A gilded tree, with historical roots tracing back centuries to a tributary gift from Malay sultans to the Siamese ruler, has been newly installed in an ongoing exhibition on Singapore's significance in the Malay Archipelago before the British and Dutch occupation.
The bunga emas (golden flowers) sculpture, crafted in silver and gold and weighing 14.9kg, is a replica of a gift from the Kedah sultan to the Siamese ruler in the 1800s.
According to the Malay Heritage Centre (MHC), which organised the exhibition, this is the only bunga emas in Malaysia, and it is the first time since 1968 that it has left Kedah State Museum.
It was unveiled yesterday at the Seekor Singa, Seorang Putera Dan Sebingkai Cermin (A Lion, A Prince and A Mirror): Reflecting and Refracting Singapura exhibition, which began last October and runs till June 21.
Traditionally handcrafted in the form of a flowering tree, this replica is modelled on an actual bunga emas given by Kedah royalty to the Thai emperor in the 19th century.
Standing at 153.5cm tall and 97cm wide, it bears 258 leaves modelled after the henna plant's and flowers inspired by the tropical buah jeruju shrub's.
The original, which is in the Grand Palace in Bangkok, Thailand, is not available for public viewing. As such, "even interested Thais would pay a visit to the Kedah State Museum to see the replica of the bunga emas", said Mr Suhaidi Shukri, director of the Kedah State Museum, yesterday.
The bunga emas is significant to the exhibition as it reflects the political jostling over the weaker states in the Malay Archipelago, even under British rule. While the gifts from the sultans of Kedah, Kelantan, Terengganu and Patani to the royal court of Siam were reportedly considered tokens of friendship and alliance, some scholars interpreted them as an act of submission from weaker states.
"Kedah sent a bunga emas about once every three years. In total, Kedah sent about 18 of these tributes from the 1840s to 1909. The bunga emas sent to London in 1909 following the Anglo-Siamese Treaty would be the last," said Mr Suhaidi.

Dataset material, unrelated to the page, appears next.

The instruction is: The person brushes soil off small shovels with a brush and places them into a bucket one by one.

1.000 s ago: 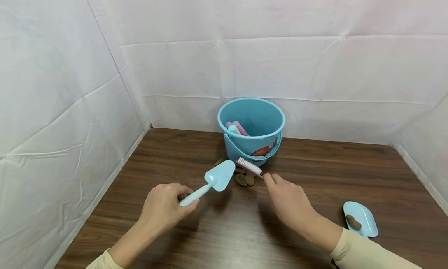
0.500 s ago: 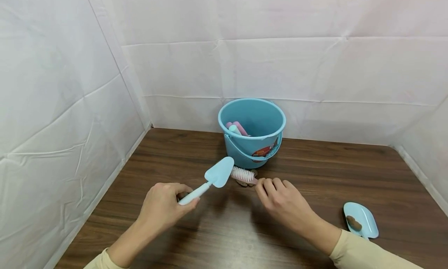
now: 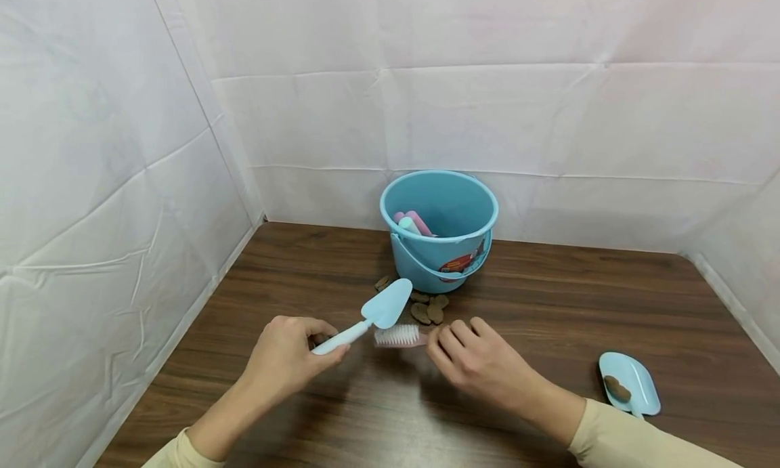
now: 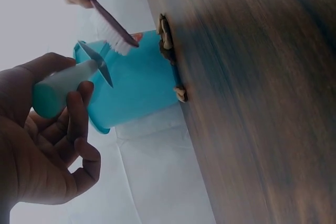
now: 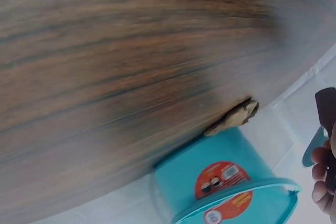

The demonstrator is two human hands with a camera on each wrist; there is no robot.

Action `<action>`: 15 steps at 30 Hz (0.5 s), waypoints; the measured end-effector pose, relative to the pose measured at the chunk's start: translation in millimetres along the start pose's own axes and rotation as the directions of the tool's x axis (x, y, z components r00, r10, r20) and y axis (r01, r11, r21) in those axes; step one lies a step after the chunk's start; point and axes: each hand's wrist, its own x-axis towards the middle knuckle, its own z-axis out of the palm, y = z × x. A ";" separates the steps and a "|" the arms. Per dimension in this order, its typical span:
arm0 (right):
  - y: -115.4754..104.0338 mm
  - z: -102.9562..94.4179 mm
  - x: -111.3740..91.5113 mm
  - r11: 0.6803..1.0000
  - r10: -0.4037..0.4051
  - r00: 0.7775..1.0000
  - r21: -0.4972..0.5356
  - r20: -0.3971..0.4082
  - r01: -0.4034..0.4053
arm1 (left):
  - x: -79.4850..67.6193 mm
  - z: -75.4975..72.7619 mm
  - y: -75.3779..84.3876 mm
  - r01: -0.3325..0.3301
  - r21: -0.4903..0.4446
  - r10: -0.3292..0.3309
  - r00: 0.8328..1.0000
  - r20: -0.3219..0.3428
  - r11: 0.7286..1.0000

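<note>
My left hand (image 3: 286, 353) holds a light blue toy trowel (image 3: 388, 304) by its handle, with the blade raised above the table. Thumb and fingers grip the pale handle (image 4: 65, 83) in the left wrist view. My right hand (image 3: 481, 363) pinches the handle of a pink brush (image 3: 397, 336), whose white bristles show just below the trowel blade. In the right wrist view only the fingers (image 5: 319, 174) and part of the brush appear at the edge. Several flat brown pieces (image 3: 420, 312) lie on the table beyond the brush, against the bucket's foot.
A blue bucket (image 3: 420, 257) with its bail handle down stands at the back, with pink and pale blue items (image 3: 419, 223) inside. To the right lies a light blue scoop (image 3: 640, 383) holding brown pieces (image 3: 617, 389). White sheeting (image 3: 487, 116) borders the wooden table (image 3: 317, 258).
My right hand has drawn the brush from over the brown pieces toward me and to the left, uncovering them. The trowel has shifted only slightly in my left hand.
</note>
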 end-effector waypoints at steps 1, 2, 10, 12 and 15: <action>-1.5 0.1 2.6 1.000 -0.017 1.000 0.007 -0.012 0.017 | 0.1 -0.1 -0.1 -0.003 -0.015 0.003 1.000 0.013 1.000; -3.0 0.0 5.1 0.999 -0.034 0.999 0.010 -0.024 0.034 | 0.2 -0.2 -0.2 -0.007 -0.029 0.008 1.000 0.027 1.000; -9.6 -3.2 22.2 0.994 -0.111 0.990 0.006 -0.081 0.112 | -0.4 -0.9 0.5 -0.040 -0.107 0.052 0.993 0.109 0.993; -6.4 -3.9 23.8 0.994 -0.106 0.990 -0.008 -0.088 0.106 | -1.3 -1.6 0.4 -0.032 -0.119 0.047 0.991 0.125 0.992; 1.8 -3.4 22.1 0.996 -0.082 0.993 -0.028 -0.085 0.080 | -3.0 -3.8 -0.8 -0.020 -0.131 0.039 0.989 0.143 0.991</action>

The ceremonial journey of the bunga emas from Kedah to the royal court of Siam used to be an arduous one. "By land, it would take about a year. Across the various checkpoints from Kedah to Siam, about 100 elephants would transport the bunga emas. By sea, it would take about six months," Mr Suhaidi said.
Its journey to Singapore was considerably shorter. "It was brought over to Singapore via land transport in 1½ days," said the MHC.
Admission to this latest exhibition is free for Singapore citizens and permanent residents.